═════ Source data

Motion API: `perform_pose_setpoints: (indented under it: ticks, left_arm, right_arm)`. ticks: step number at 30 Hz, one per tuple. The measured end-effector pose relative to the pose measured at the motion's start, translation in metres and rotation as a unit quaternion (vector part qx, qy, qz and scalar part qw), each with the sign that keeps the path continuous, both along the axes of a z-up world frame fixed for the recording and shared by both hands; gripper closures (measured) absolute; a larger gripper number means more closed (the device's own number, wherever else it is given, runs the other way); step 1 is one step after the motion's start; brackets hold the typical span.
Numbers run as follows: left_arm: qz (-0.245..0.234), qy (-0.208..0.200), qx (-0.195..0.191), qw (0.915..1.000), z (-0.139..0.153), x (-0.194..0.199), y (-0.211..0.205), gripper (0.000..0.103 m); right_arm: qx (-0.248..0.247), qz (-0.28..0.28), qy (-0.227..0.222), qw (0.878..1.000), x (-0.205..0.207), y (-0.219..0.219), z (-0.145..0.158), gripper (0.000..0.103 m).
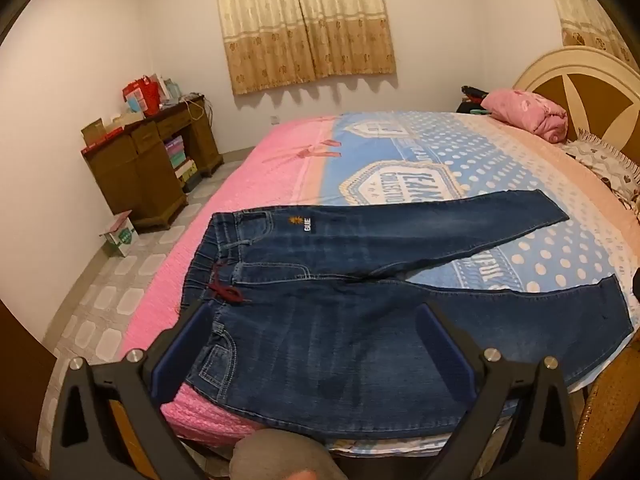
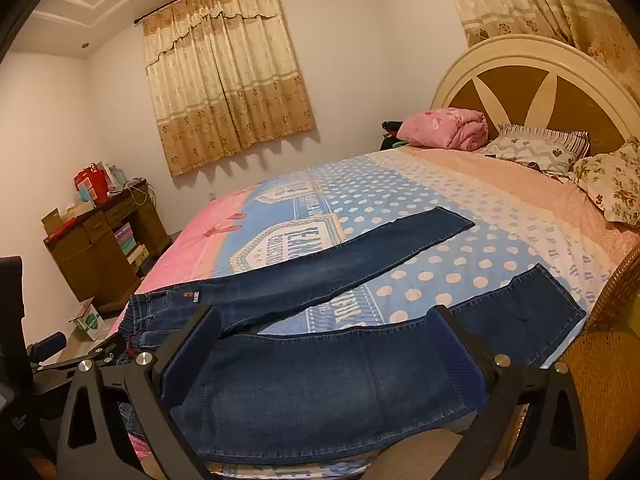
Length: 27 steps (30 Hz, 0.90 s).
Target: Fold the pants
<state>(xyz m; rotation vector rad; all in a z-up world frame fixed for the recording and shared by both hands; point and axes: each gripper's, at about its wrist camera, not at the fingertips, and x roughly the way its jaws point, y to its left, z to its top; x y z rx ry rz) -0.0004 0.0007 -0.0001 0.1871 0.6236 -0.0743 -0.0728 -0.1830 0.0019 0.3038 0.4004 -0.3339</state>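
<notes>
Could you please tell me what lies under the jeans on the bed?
The jeans lie flat on a blue polka-dot sheet, the waistband on a pink cover. Whatever is directly beneath the denim is hidden.

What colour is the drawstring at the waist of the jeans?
Dark red; the drawstring shows best in the left wrist view.

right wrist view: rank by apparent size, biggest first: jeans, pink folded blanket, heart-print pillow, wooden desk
1. jeans, biggest by far, though closest to the camera.
2. wooden desk.
3. pink folded blanket and heart-print pillow: these look about alike, so no ranking; both sit far back by the headboard.
</notes>
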Motion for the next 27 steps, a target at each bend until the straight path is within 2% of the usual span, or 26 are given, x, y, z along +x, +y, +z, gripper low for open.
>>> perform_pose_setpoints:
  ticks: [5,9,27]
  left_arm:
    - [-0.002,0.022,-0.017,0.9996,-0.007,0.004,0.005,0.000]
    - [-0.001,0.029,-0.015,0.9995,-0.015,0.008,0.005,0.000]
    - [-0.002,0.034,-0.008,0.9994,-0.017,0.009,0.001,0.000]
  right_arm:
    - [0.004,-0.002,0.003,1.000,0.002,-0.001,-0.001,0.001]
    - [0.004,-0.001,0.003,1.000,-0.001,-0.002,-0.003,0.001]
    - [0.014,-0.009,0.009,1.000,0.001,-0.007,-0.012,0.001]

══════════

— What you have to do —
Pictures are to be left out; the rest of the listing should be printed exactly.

— Solved exercise —
Motion API: `perform_pose_setpoints: (indented under it: ticks, left_arm, right_arm)`. ticks: step number at 30 Hz, one per tuple. The measured end-effector pose relative to the pose measured at the motion's start, translation in metres and rotation as a unit quaternion (vector part qx, qy, qz and scalar part qw), each with the sign that keeps the path continuous, both along the axes of a z-up world frame fixed for the recording and shared by both hands; gripper closures (measured) absolute; a larger gripper number means more closed (the device's own number, wherever else it is given, runs the other way); step 1 is one step after the motion's start; brackets hold the typical span.
Numbers run as follows: left_arm: qz (-0.245..0.234), qy (-0.208..0.200), qx (-0.195..0.191), qw (0.915..1.000), z (-0.139..0.153), x (-0.194..0.199), y (-0.211..0.205), gripper (0.000..0.103 m); right_arm: qx (-0.248..0.247), qz (-0.28..0.28), qy (-0.227..0.222), qw (0.878..1.000), x (-0.205..0.207), y (-0.219..0.219), z (-0.145..0.158), gripper (0.000..0.103 m).
Length: 27 steps (30 Hz, 0.90 s).
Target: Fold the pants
<state>(xyz m; rotation vector rad; all in a z-up world frame fixed for the recording and shared by both hands; point and axes: each gripper's, at about its wrist camera, not at the fingertips, and x roughly the way its jaws point, y to its left, z to its top; x y z rx ry rz) -0.0004 0.0007 -0.0001 0.1871 0.6236 -0.0743 -0.0728 -0.1830 0.0019 0.3038 0.4004 -0.3339</state>
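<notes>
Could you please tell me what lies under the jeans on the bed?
The jeans lie flat on a blue polka-dot sheet, the waistband on a pink cover. Whatever is directly beneath the denim is hidden.

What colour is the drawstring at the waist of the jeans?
Dark red; the drawstring shows best in the left wrist view.

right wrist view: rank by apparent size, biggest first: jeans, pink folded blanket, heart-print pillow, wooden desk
1. jeans, biggest by far, though closest to the camera.
2. wooden desk.
3. pink folded blanket and heart-print pillow: these look about alike, so no ranking; both sit far back by the headboard.
</notes>
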Motion for the next 27 steps, a target at each bend until the straight path is within 2% of the usual span, or 26 are given, x, y, z along +x, +y, +z, gripper low for open.
>>> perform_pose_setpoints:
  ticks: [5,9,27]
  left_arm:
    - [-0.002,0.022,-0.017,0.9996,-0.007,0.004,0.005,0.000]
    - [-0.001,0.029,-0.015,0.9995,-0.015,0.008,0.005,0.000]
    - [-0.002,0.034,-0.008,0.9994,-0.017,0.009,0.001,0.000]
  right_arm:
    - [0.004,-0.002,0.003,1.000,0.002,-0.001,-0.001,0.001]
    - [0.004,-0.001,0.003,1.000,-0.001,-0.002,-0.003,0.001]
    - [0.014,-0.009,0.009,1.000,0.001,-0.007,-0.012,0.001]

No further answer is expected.